◆ Work instruction
Go through the listing and pick out each line with the word "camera" in it.
Information shown START
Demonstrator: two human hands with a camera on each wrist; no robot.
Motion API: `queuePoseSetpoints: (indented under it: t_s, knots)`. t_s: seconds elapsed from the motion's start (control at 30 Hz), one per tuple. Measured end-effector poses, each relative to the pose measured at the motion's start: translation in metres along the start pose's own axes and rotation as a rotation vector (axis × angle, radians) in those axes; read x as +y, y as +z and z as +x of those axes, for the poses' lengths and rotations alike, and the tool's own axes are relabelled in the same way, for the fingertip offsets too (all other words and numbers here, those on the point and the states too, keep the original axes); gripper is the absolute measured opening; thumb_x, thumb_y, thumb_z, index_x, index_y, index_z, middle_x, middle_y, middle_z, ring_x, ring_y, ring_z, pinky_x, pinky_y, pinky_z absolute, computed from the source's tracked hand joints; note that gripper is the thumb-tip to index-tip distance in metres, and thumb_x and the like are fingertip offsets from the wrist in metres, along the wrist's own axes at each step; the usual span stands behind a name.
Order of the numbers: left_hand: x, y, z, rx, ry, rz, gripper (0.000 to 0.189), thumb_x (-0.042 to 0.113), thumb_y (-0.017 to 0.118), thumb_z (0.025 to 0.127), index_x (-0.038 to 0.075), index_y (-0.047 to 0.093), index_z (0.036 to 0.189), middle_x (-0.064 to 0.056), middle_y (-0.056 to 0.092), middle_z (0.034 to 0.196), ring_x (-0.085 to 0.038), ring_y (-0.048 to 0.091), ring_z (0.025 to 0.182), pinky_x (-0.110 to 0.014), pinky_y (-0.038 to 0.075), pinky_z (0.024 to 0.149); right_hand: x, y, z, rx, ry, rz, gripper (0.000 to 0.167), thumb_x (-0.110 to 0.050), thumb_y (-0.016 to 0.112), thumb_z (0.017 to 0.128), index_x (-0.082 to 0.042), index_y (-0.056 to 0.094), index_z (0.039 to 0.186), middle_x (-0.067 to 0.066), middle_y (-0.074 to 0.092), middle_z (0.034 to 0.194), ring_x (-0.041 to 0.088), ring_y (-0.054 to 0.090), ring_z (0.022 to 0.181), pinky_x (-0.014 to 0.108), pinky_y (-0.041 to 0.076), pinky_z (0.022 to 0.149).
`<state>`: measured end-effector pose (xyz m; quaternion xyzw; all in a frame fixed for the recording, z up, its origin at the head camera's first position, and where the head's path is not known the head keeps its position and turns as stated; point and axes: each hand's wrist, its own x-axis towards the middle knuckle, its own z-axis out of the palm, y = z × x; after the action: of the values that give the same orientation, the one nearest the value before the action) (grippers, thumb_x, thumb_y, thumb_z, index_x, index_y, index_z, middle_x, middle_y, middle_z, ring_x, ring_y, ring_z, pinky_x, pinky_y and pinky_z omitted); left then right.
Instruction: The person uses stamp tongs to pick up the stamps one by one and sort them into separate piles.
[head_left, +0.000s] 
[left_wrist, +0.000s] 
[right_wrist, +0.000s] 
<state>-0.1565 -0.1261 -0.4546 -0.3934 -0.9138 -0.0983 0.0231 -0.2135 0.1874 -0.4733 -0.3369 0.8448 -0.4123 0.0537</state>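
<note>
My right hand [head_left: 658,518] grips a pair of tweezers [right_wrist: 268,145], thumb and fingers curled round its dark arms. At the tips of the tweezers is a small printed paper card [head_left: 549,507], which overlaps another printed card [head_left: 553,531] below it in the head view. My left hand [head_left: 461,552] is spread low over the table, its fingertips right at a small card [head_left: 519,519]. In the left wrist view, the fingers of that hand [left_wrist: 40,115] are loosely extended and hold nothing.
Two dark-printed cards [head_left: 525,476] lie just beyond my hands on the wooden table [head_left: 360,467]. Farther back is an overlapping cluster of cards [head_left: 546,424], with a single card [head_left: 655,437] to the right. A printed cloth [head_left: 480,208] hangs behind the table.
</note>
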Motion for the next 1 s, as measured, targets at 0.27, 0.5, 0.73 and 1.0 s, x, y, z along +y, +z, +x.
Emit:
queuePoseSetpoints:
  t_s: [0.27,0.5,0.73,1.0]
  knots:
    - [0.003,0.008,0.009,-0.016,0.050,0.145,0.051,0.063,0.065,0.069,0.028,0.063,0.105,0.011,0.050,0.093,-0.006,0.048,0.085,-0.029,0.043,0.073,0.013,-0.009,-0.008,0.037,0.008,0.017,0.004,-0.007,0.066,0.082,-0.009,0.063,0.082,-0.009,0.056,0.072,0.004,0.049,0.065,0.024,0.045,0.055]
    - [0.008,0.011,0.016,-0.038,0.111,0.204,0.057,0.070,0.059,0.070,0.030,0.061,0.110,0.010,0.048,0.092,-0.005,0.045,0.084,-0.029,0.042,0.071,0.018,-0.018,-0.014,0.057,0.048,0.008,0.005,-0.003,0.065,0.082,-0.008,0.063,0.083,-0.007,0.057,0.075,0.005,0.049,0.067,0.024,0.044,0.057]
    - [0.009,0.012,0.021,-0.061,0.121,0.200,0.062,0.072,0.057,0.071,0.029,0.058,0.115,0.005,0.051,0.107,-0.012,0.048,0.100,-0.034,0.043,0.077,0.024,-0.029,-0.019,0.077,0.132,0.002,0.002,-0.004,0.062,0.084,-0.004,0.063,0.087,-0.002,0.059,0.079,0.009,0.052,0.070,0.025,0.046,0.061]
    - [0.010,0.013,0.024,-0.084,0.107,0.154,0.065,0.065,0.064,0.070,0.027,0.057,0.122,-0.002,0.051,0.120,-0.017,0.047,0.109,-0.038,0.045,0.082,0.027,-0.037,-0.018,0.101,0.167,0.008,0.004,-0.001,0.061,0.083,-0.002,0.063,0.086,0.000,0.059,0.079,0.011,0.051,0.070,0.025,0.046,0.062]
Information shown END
◆ Answer
Demonstrator: two human hands with a camera on each wrist; no robot.
`<state>`: measured end-effector pose (xyz m; quaternion xyzw; all in a frame fixed for the recording, z up, its origin at the head camera's first position, and where the head's path is not known the head keeps its position and turns as stated; point and axes: each hand's wrist, its own x-axis towards the middle knuckle, its own z-axis out of the palm, y = z × x; after the action: of the values that give the same orientation, the one nearest the value before the action) (grippers, thumb_x, thumb_y, thumb_z, index_x, index_y, index_z, middle_x, middle_y, middle_z, ring_x, ring_y, ring_z, pinky_x, pinky_y and pinky_z omitted); left then right.

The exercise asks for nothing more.